Aino Aalto (born Aino Marsio, 1894–1949) was an architect and designer who co-founded Artek, won the Milan Triennale with her pressed glass designs for Iittala, and practised architecture at the same level as her husband Alvar. That she is consistently less known than him reflects a historical imbalance in how collaborative partnerships are attributed — not a difference in the scale of her contribution.
Training and Early Career
Aino Marsio studied at the Helsinki University of Technology, graduating as an architect in 1920 — among a small number of women to complete architectural training in Finland in that era. She joined Alvar Aalto’s office in 1924 and married him the same year. Their personal and professional partnership was immediate and sustained: from the mid-1920s through to Aino’s death in 1949, the two worked together on architectural commissions, interior design and product design in a collaboration that makes individual attribution difficult and somewhat artificial.
Bölgebreis — A Glass Design That Won the Triennale
The Bölgebreis pressed glass series, designed by Aino Aalto for Iittala and launched in the early 1930s, is her most widely recognised independent contribution. The series — drinking glasses, bowls and serving pieces defined by a ribbed surface pattern that catches and refracts light — won gold medals at the Milan Triennales of 1936 and 1937. The ribbed pattern was not merely decorative: it strengthened the glass structure and gave the pieces a tactile quality that made them easier to hold. Bölgebreis remains in production at Iittala today, nearly ninety years after its introduction.
Artek — A Company Built Together
In 1935, Aino and Alvar Aalto co-founded Artek with Maire Gullichsen and Nils-Gustav Hahl. The company was conceived simultaneously as a manufacturer, retailer and cultural institution — a place that would sell well-designed furniture and objects while also hosting exhibitions and promoting modern design education. Aino served as Artek’s managing director from its founding until her death, taking primary responsibility for the company’s day-to-day operations, commercial relationships and interior design commissions. Her practical leadership was foundational to Artek’s survival through the difficult years of the late 1930s and the Second World War.
Architectural Practice
Aino Aalto’s architectural contribution is the most difficult to separate from her husband’s, given the integrated nature of their practice. She worked on the Villa Mairea, the Finnish Pavilion for the 1937 Paris World’s Fair and numerous residential and interior commissions. Archival research in recent decades has established that her role extended beyond project management into design authorship — though the precise attribution of specific decisions remains contested. What is clear is that the Aalto office produced its work as a collaborative enterprise in which Aino’s architectural judgement was central.

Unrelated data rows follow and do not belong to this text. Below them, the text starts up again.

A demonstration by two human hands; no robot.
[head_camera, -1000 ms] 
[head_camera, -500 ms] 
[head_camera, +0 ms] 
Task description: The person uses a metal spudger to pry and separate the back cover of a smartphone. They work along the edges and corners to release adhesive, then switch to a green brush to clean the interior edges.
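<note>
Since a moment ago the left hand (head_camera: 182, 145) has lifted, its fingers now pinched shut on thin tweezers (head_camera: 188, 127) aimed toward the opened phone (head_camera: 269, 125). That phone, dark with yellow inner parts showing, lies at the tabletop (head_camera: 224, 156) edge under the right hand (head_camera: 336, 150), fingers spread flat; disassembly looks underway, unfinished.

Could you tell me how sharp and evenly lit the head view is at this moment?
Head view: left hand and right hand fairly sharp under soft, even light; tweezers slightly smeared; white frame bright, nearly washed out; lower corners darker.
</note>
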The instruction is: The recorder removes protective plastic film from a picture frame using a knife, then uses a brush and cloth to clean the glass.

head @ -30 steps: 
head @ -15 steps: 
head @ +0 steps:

Interior Design and the Domestic Scale
Aino Aalto had a particular interest in interior design and the design of domestic environments. Her work in this area — the specification of furniture, textiles, lighting and objects for residential and hospitality interiors — demonstrated an ability to compose spaces that felt unified without feeling designed. Her interiors typically mixed Artek furniture with pieces selected from other sources, an approach that reflected the same antihierarchical sensibility visible in Josef Frank’s domestic philosophy.
Legacy
Aino Aalto died in Helsinki in 1949, aged 54. Her death preceded by decades the period in which design historians began to pay systematic attention to the contributions of women designers who had worked alongside more publicly celebrated male partners. The Bölgebreis series ensures that her work remains visible in a very direct sense — it is in daily use in homes and restaurants across the world. Her role at Artek has been more fully documented in recent years, and the company’s current owners have made efforts to acknowledge her foundational contribution.